Я спросил ее внезапно и резко, потому что, если вопрос ваш внезапен и
резок, как гром среди ясного неба, вам, может быть, удастся получить
ответ, которого вы никак иначе не получите. Если человек, которого вы
спрашиваете, все забыл, то внезапный и резкий вопрос может пришпорить его
память, вырвать ответ из трясины забвения, а если человек помнит, но не
хочет вам рассказать, то внезапный и резкий вопрос может поймать его
врасплох, и он ответит, не успев подумать.

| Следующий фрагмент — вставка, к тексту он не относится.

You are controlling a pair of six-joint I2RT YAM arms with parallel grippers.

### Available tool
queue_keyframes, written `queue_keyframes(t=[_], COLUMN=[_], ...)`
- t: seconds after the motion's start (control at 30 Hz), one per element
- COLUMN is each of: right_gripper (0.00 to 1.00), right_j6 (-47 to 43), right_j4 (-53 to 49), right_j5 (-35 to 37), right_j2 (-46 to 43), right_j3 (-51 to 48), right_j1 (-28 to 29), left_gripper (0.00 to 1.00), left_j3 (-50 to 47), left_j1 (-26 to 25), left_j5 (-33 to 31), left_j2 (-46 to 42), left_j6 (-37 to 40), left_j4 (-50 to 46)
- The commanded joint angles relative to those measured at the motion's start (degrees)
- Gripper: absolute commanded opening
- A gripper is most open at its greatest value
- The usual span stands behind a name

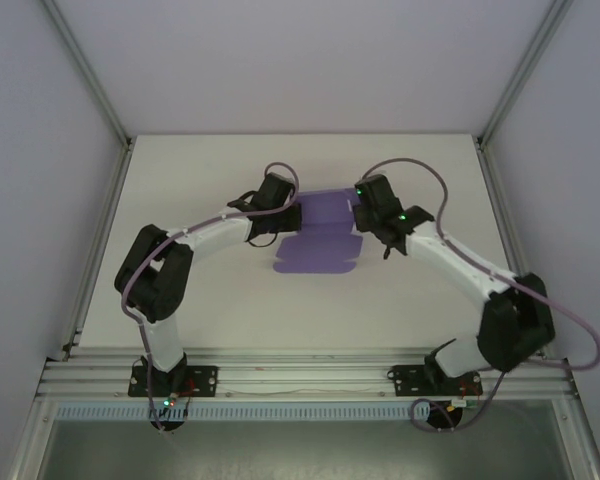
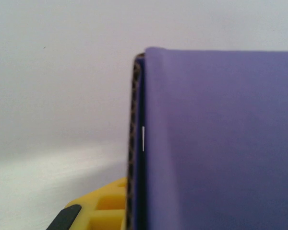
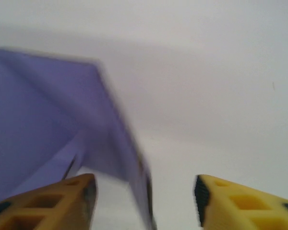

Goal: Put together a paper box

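The paper box [image 1: 320, 245] is a purple die-cut card in the middle of the white table, its far part raised between the two arms. My left gripper [image 1: 296, 214] holds the card's left side. In the left wrist view the purple panel [image 2: 221, 143] stands edge-on against one yellow finger [image 2: 108, 206], and the other finger is hidden behind it. My right gripper [image 1: 360, 212] is at the card's right side. Its yellow fingers [image 3: 62, 203] stand apart, with a blurred purple flap [image 3: 110, 143] rising between them, nearer the left finger.
White enclosure walls and aluminium posts [image 1: 90, 90] bound the table on three sides. A metal rail [image 1: 300, 375] runs along the near edge by the arm bases. Bare white table [image 1: 310, 310] lies in front of the card.
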Motion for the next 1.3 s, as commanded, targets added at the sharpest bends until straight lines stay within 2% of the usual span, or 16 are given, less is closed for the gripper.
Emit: queue_keyframes(t=[0.0, 0.1, 0.23, 0.4, 0.53, 0.7, 0.87, 0.97, 1.1, 1.27], right_gripper=[0.7, 0.8, 0.83, 0.84, 0.84, 0.82, 0.77, 0.73, 0.64, 0.61], right_j6=[-2.8, -2.5, 2.2, 6.5, 7.1, 4.2, 1.6, 1.9, 0.9, -0.4], right_j4=[-0.9, 1.9, 6.3, 5.5, 8.4, 9.2, 10.8, 13.4, 11.5, 11.5], right_j5=[-5.9, -9.1, -12.0, -15.1, -26.2, -38.0, -60.2, -68.7, -68.2, -64.5], right_j2=[-8.6, -16.4, -23.6, -21.9, -16.6, -9.0, -4.6, -2.5, 1.0, 3.6], right_j3=[-3.0, -6.9, -10.7, -10.4, -10.3, -7.4, -5.4, -5.9, -4.5, -2.7], right_j1=[-0.1, -2.4, -9.4, -18.7, -22.2, -22.9, -22.8, -22.6, -21.7, -19.2], left_gripper=[0.0, 0.0, 0.0, 0.0, 0.0, 0.0, 0.0, 0.0, 0.0, 0.0], left_j3=[-0.1, -0.7, -1.0, -1.6, -1.9, -2.6, -2.3, -2.0, -0.9, -0.4], left_j1=[0.2, 0.2, 0.2, 0.3, 0.2, 0.2, 0.2, 0.2, 0.2, 0.2], left_j5=[1.4, 1.8, 2.1, 3.2, 3.2, 3.6, 2.8, 3.3, 4.0, 4.5], left_j2=[-1.4, -1.9, -2.5, -3.3, -4.0, -5.0, -4.8, -4.2, -3.5, -3.5], left_j6=[2.3, 3.1, 3.6, 4.1, 4.5, 4.9, 4.7, 4.4, 4.7, 4.8], left_j4=[2.7, 3.4, 4.1, 5.4, 5.7, 6.2, 5.9, 6.0, 5.4, 5.3])
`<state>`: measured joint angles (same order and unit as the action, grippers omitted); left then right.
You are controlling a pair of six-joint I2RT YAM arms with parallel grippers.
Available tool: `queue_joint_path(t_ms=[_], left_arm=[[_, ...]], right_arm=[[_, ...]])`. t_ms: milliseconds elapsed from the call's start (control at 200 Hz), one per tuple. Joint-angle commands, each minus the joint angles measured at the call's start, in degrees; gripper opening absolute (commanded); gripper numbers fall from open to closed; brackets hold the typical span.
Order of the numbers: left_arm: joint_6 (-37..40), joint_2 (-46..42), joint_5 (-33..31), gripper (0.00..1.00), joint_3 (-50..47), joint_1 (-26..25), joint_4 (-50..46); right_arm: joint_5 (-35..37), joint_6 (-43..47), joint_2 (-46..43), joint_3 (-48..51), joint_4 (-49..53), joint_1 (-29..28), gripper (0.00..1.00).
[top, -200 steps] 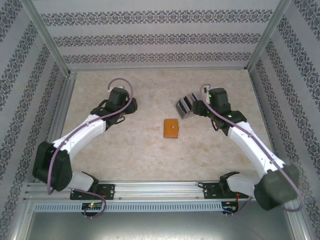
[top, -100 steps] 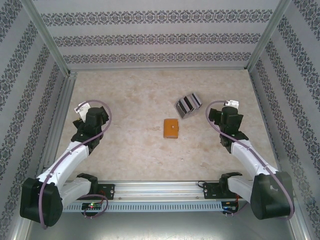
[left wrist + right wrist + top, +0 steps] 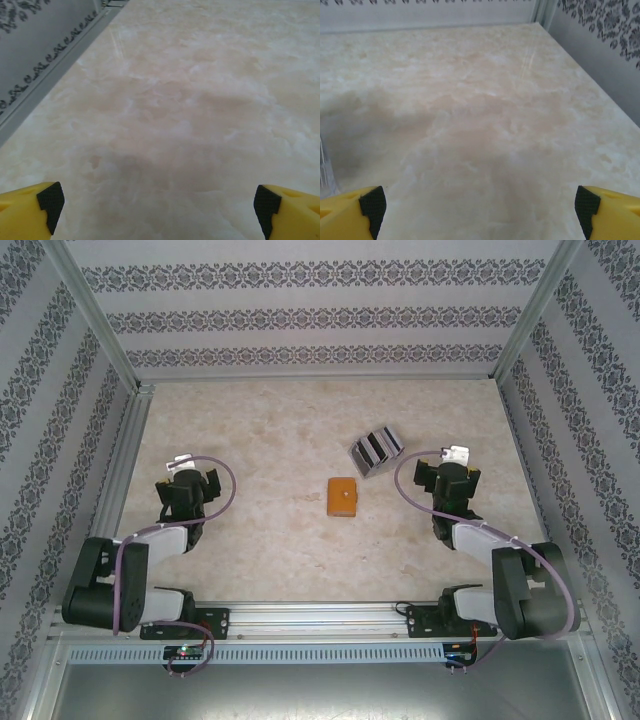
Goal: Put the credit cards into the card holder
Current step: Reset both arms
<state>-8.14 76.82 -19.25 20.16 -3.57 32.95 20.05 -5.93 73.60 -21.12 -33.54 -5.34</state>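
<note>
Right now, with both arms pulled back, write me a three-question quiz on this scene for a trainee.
1. Multiple choice: where does the striped block lie relative to the card holder?
A) on top of it
B) farther from the arm bases, toward the right arm's side
C) nearer the bases, against the left wall
2. True or false: the left gripper is shut on the card holder.
3. Fill in the blank: the right gripper has its jaws ____.

Key: 1 B; 2 false; 3 open.
</note>
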Motion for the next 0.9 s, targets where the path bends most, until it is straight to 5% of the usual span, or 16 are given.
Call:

Но ничего не вышло. Либо она не знала, либо ее нельзя было застать
врасплох. Мне следовало бы раньше догадаться, что такой человек, как она,
- человек с глубокой внутренней уверенностью в себе, проистекающей из
того, что он сделан целиком из одного куска, а не составлен из лоскутов,
обрывков и старых шестеренок, скрепленных ржавой колючей проволокой,
бечевками и слюнями, как большинство из нас, - мне следовало бы
догадаться, что такого человека нельзя застать врасплох и вырвать ответ
против его воли. Это - если она знала ответ. Но может, она и не знала.
Она удивилась.
- Что? - спросила она.
Я повторил.
Она отвернулась, подошла к кушетке, села, зажгла сигарету и спокойно на
меня посмотрела.
- Почему тебя это интересует? - спросила она.
Глядя ей в глаза, я ответил:
- Это не меня интересует. Одного моего друга. Он мой лучший друг. Он
платит мне по первым числам.
- Джек! - воскликнула она и, швырнув только что зажженную сигарету в
камин, встала с кушетки. - Почему тебе надо все портить! Только-только мы
вспомнили прошлое. А ты все портишь. У нас...
- У нас? - сказал я.
- ...тогда что-то было, а ты хочешь все испортить, помогаешь ему все
испортить - этому человеку - он...
- У нас? - переспросил я.
- ...задумал что-то плохое...
- У нас! - сказал я. - Если у нас было такое замечательно прекрасное
прошлое, почему ты не вышла за меня замуж?
- При чем тут это? Я говорю тебе...
- Да, ты мне говоришь, что у нас было замечательное и прекрасное
прошлое, а я тебе говорю: если у нас было такое замечательное, прекрасное
прошлое, то откуда, черт подери, взялось это совсем не замечательное и не
прекрасное настоящее - откуда, если этого незамечательного и непрекрасного
не было у нас в прошлом? Объясни мне.
- Не надо, - сказала она, - не надо, Джек.